:: What you have to do ::
Set down, please, the line that contains "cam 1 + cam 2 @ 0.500" and every line that follows it to the end of the records, exactly; do not include pictures.

:: Entries provided ::

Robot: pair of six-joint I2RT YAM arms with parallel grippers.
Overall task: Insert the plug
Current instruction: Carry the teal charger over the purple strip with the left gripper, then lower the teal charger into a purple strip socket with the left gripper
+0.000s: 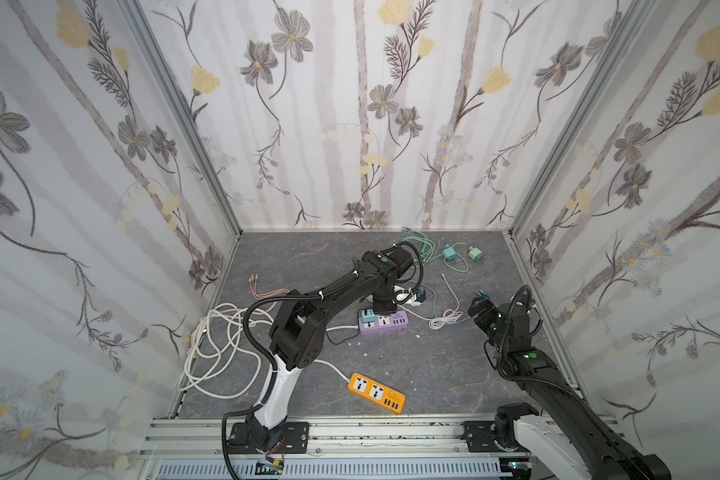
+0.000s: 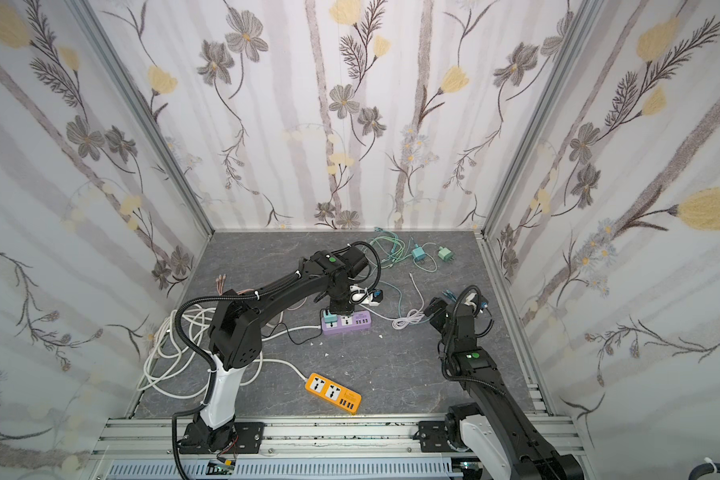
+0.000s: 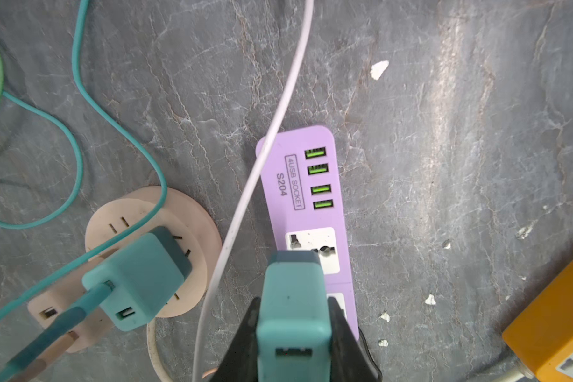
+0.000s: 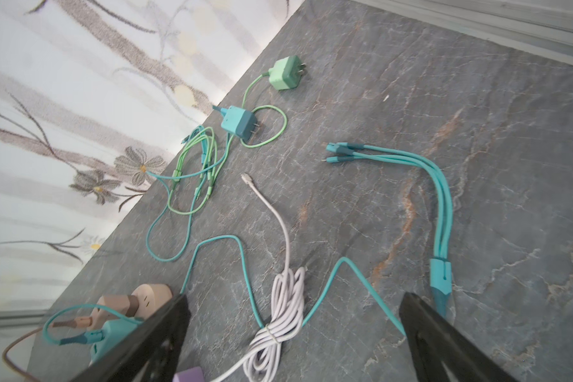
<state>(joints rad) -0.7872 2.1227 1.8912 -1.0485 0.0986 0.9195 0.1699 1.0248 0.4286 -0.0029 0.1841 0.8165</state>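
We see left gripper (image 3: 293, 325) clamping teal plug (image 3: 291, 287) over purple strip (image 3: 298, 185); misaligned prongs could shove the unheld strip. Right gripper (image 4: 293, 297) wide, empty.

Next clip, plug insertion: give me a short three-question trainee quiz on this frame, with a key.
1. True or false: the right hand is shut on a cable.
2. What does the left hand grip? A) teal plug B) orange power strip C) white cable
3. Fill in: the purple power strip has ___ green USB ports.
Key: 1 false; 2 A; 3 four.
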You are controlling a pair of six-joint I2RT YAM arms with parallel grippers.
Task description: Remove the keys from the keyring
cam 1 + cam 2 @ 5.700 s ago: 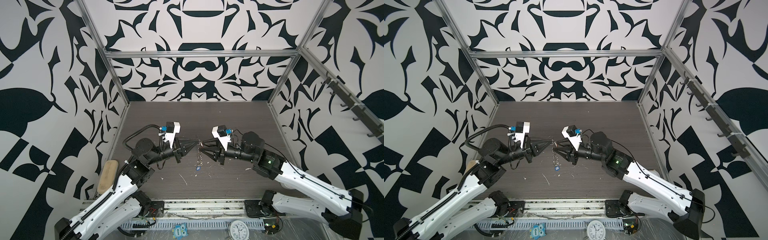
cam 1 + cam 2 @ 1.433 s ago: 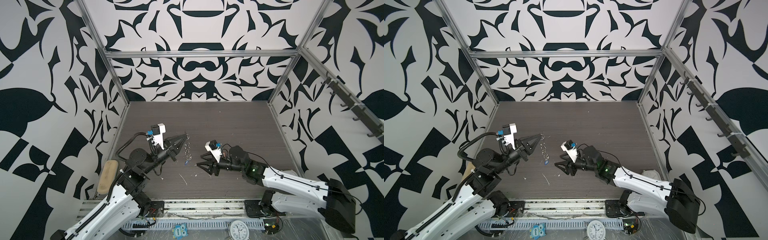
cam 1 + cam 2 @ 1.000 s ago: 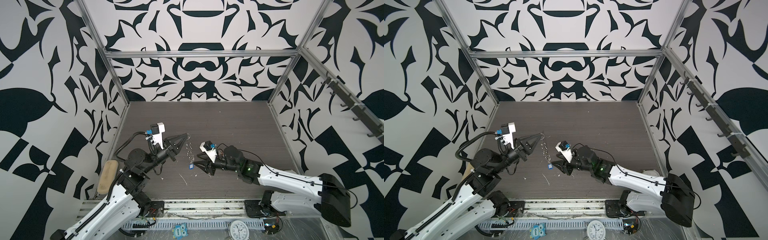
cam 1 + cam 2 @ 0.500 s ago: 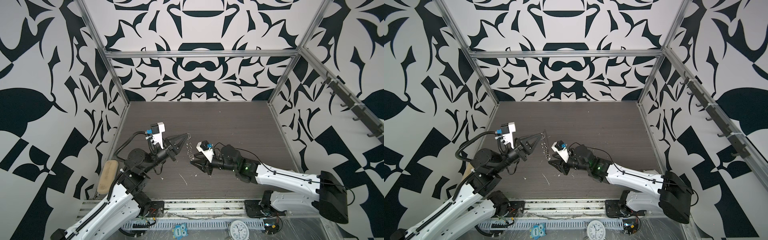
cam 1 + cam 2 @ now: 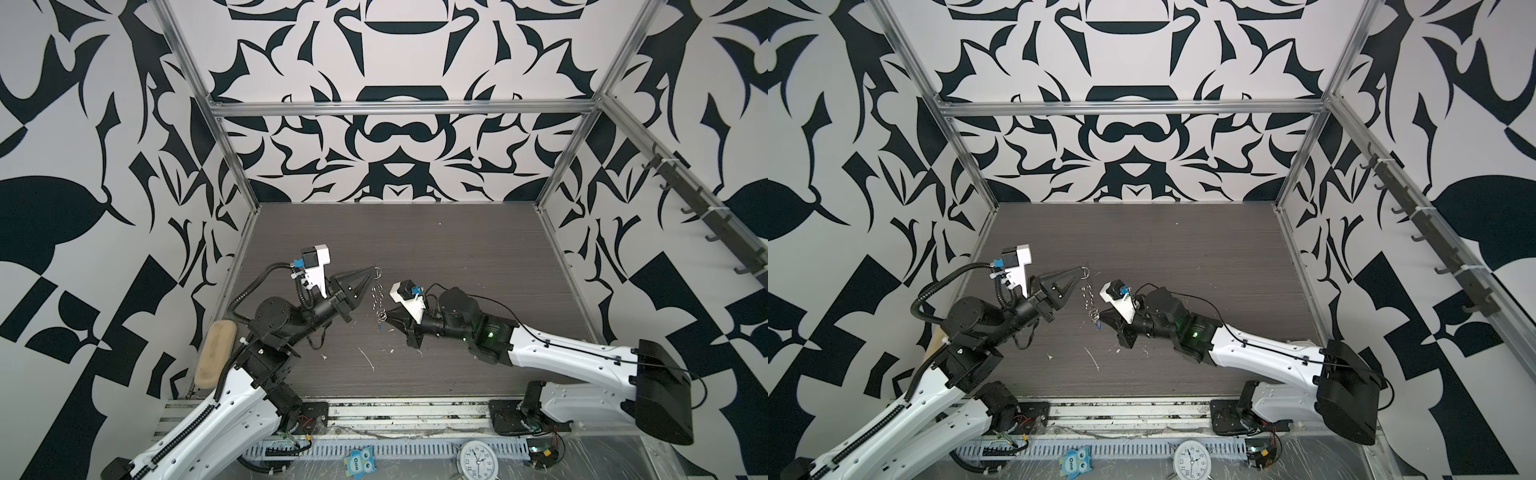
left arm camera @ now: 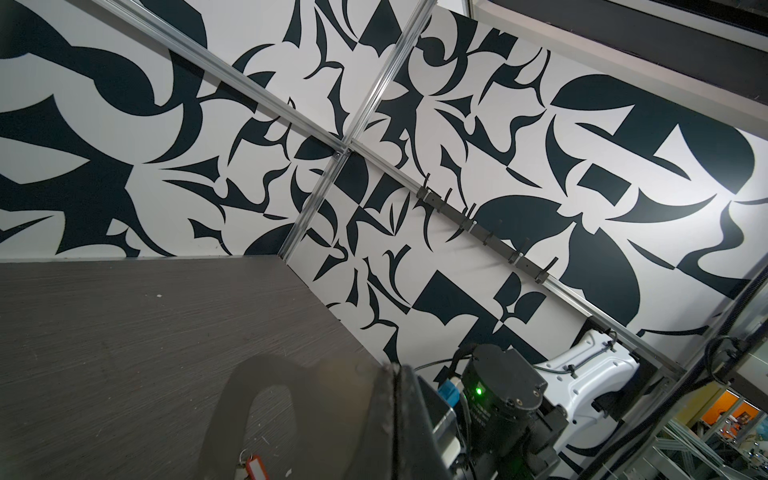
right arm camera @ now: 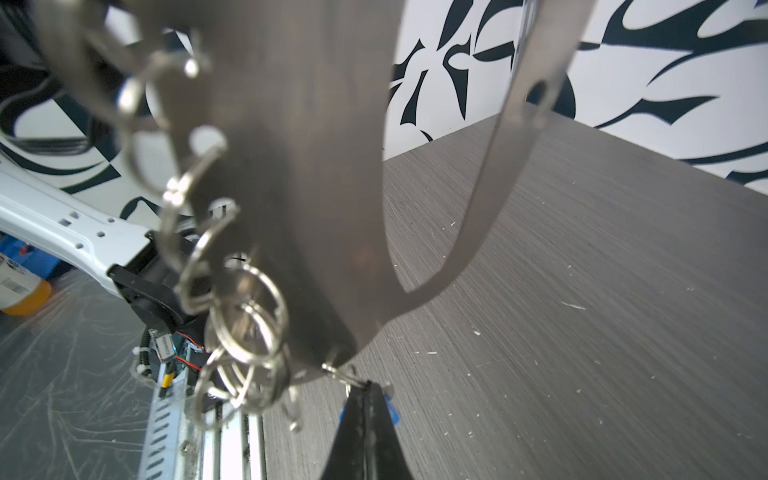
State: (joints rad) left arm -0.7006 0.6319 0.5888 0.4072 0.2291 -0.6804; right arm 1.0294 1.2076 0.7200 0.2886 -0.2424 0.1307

:: Solved exercise ::
cam 1 + cam 2 @ 0.500 s ago: 
cam 1 + cam 2 @ now: 
left arm camera @ now: 
right arm camera @ now: 
State: (joints rad) left arm -0.7006 0.6319 0.5888 0.4072 0.2291 -0.6804; right arm 1.0294 1.2076 0.7200 0.2886 -0.2424 0.1307

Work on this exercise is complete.